The menu of Thai, Greek, French, Indian and Caribbean dishes created by chef Dave Sarfaty carries out the world theme. Prices range from $8 to $14 at the restaurant, which should open for lunch by late April and dinner by May.

Despite becoming a restaurateur, Mr. Mason says he's still committed to his first love -- films. Having just cast child actors in Whoopi Goldberg's "Sister Act 2," he's now focusing on a project of his own.

THE UPPER CRUST: There'll be yet another choice for brick-oven pizza lovers when Bertucci's Brick Oven Pizzeria, a Boston-based chain, invades Maryland this fall. By late September, the family-style, Italian restaurant is expected to open outposts in Owings Mills, Annapolis, White Marsh, Columbia and Bel Air.

Along with pizza, the menu includes salads, soups and pastas. Prices are moderate, with diners spending an average of $9.40 per person for dinner and $6.50 for lunch, according to Jill Sykes, spokeswoman for Bertucci's.

Other perks for parents: Rather than crayons or coloring books, the restaurant hands out pizza dough for antsy young diners to play with. Or there's a floor-to-ceiling chalkboard.

ON THE GOOD SHIP CHOCOLATE: That's where Baltimore pastry chef Marshall Rosenthal will be on Saturday when he boards the S.S. Norway for a cruise sponsored by Chocolatier magazine.

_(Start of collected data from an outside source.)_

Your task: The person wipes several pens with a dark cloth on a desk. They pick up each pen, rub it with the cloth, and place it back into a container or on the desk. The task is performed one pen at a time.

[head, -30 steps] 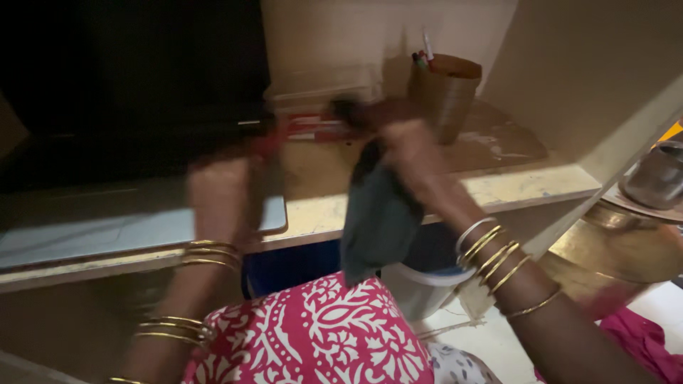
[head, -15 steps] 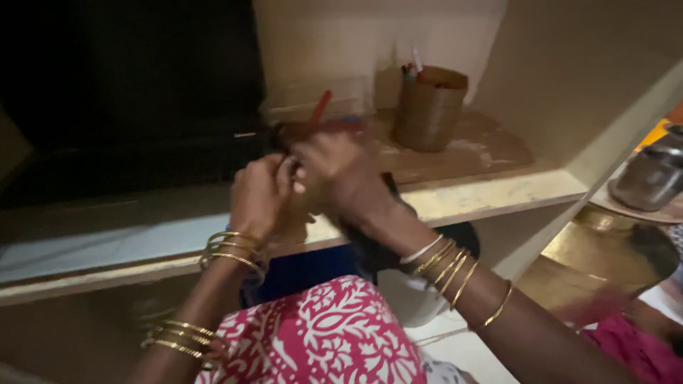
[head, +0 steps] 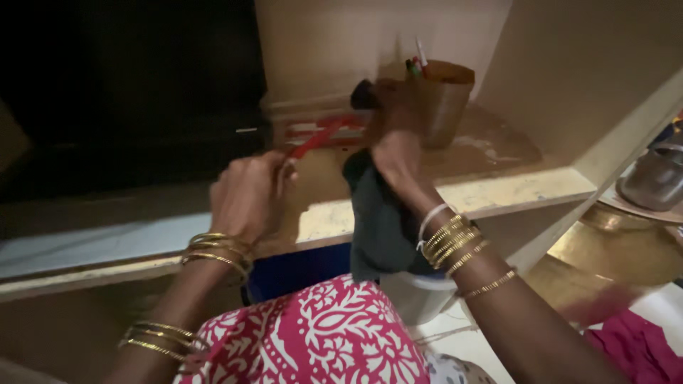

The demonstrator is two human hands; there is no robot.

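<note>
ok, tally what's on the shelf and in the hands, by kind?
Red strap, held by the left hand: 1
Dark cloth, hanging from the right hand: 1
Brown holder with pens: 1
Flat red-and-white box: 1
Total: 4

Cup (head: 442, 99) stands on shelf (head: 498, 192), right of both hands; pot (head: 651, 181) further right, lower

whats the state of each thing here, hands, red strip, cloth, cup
left hand: closed, pinching one end of the red strip
right hand: raised at the shelf, gripping the dark cloth
red strip: stretched between the two hands
dark cloth: hanging down limp from the right hand
brown cup: upright on the shelf, pens inside
</note>
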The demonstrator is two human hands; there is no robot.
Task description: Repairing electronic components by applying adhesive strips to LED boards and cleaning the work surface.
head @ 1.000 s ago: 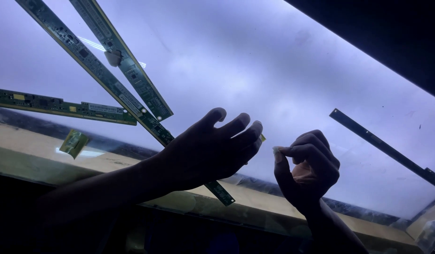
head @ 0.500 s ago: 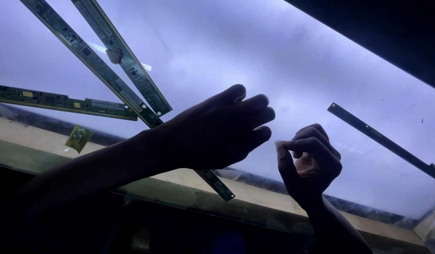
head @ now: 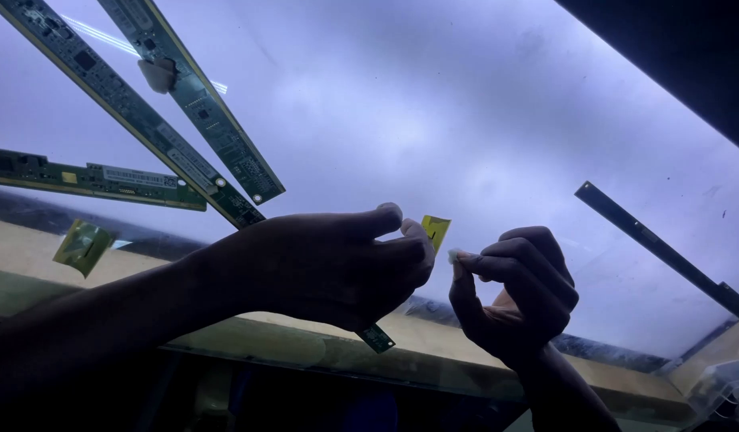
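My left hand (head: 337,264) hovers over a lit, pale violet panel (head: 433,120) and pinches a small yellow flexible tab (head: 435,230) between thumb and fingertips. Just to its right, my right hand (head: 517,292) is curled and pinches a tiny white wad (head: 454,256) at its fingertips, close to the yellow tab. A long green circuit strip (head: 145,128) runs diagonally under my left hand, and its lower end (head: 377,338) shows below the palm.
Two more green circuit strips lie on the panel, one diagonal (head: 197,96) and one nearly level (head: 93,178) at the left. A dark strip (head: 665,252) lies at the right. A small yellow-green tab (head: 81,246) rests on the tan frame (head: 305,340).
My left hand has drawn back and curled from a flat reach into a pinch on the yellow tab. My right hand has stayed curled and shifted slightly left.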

Talk about decadence -- a week in the Caribbean with a boat full of chocolate!

"Are we going to roll off the boat in the end?" asks Donna Olivieri, special events coordinator for the magazine. "Probably, but we'll be very happy."

It will be a working trip, though, for Mr. Rosenthal, the pastry chef for Windows, who will be one of the guests on board. In addition to creating a chocolate sculpture centerpiece for the buffet table, he'll be teaching vacationers the art of sculpting and decorating with chocolate.

He uses a Tootsie Roll-type chocolate, which is more resistant to melting, especially in warmer climates, he says.

He admits, though, that he's not exactly a chocoholic.

"I don't eat a tremendous amount of chocolate," he says. "I love to sculpt with it. But to eat it? I'd rather have a lobster tail."

A SCOTCH AND STAPLER, ANYONE? Larry Beiderman, food and beverage director for the Guest Quarters Suite Hotel in Linthicum, had a problem. Although his hotel is next to the airport and gets lots of business clients, revenues were down in the lounge.

A month ago, he and his staff came up with a solution: the Atrium Exchange. The revamped lounge is part bar, part office. There are Tom Peters' best-sellers in the bookcase along with legal pads, staplers and pens. A portable phone is available at every table, and the Atrium Exchange stocks 12 business-related magazines and newspapers.

SMOKE GETS IN YOUR FOOD: Not any more at the Polo Grill, where owner Lenny Kaplan last week instituted a no-smoking policy in the restaurant. (Patrons, however, can still smoke in the bar.) With 90 percent of his clientele now non- smokers, Mr. Kaplan said the new rule is "common sense."

OPEN FOR BUSINESS: M. Gettier Restaurant, the eagerly awaited solo effort by former Peabody Court chef Michael Gettier; Tomato Palace, an Italian restaurant in Columbia run by the Clyde's restaurant gang; and Soupmasters International, an eatery featuring hearty soups at Harborplace.